Requirement
No pictures belong in the copy. Restate the rest of the data exactly.

Supplied information
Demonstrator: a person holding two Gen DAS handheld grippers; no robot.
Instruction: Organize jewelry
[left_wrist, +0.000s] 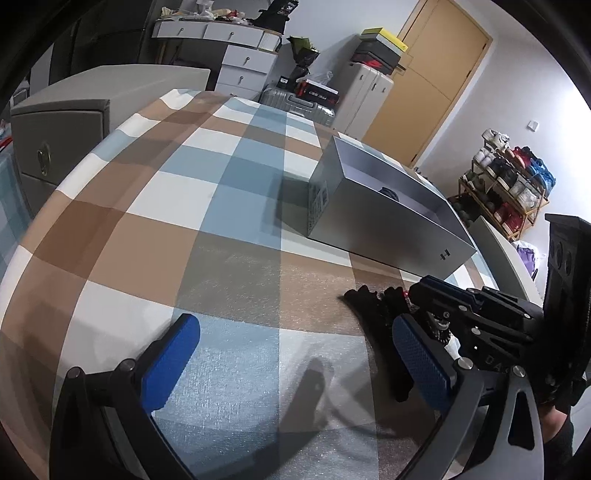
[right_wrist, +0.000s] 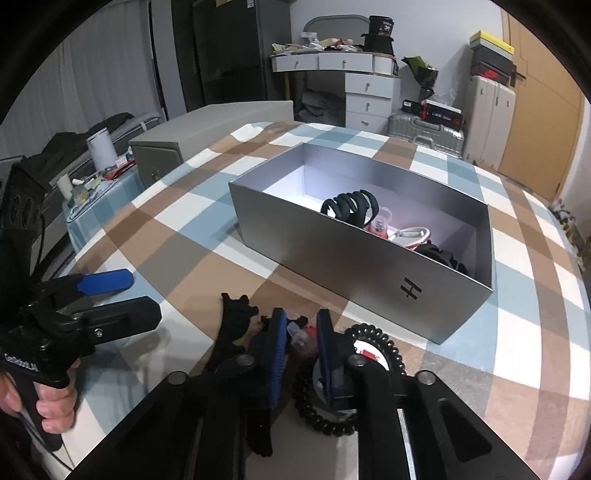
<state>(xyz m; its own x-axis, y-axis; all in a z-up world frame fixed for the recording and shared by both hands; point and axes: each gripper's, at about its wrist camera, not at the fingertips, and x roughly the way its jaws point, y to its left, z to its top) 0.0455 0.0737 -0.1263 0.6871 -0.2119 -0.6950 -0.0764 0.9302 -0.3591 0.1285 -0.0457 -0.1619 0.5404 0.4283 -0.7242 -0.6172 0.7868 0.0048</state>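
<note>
Jaws of the left gripper (left_wrist: 291, 365) stand wide apart over bare cloth; jaws of the right gripper (right_wrist: 301, 343) are nearly closed on a small red-and-clear clip (right_wrist: 303, 338).

Left to right on the checked desk (right_wrist: 535, 332): a black claw clip (right_wrist: 236, 325), the pinched clip, then a black coil hair tie (right_wrist: 332, 417) lying under the right gripper. The clip looks light, stiff and brittle plastic, probably slippery, so a hold across its flat sides seems best. Beyond, the open silver box (right_wrist: 332, 251) already holds a black spiral clip (right_wrist: 351, 208), red-and-clear pieces (right_wrist: 399, 230) and something dark at its right end.
</note>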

Output for this task
Demonstrator: a person holding two Gen DAS handheld grippers; no robot.
Instruction: Organize jewelry
[left_wrist, +0.000s] 
[right_wrist, +0.000s] 
<state>(xyz m; its own x-axis, y-axis; all in a z-up world frame fixed for the recording and shared by both hands; point and axes: each gripper's, at about its wrist camera, not at the fingertips, and x roughly the way its jaws point, y to its left, z to its top) 0.0455 0.0737 -0.1263 0.6871 -0.2119 -0.6950 -0.0764 0.9302 -0.3591 0.1285 -0.0457 -0.1619 0.5404 0.4283 -0.7242 -0.6172 0.7868 0.0048</state>
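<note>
Jaws of the left gripper (left_wrist: 291, 365) stand wide apart over bare cloth; jaws of the right gripper (right_wrist: 301, 343) are nearly closed on a small red-and-clear clip (right_wrist: 303, 338).

Left to right on the checked desk (right_wrist: 535, 332): a black claw clip (right_wrist: 236, 325), the pinched clip, then a black coil hair tie (right_wrist: 332, 417) lying under the right gripper. The clip looks light, stiff and brittle plastic, probably slippery, so a hold across its flat sides seems best. Beyond, the open silver box (right_wrist: 332, 251) already holds a black spiral clip (right_wrist: 351, 208), red-and-clear pieces (right_wrist: 399, 230) and something dark at its right end.
</note>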

The response is finished.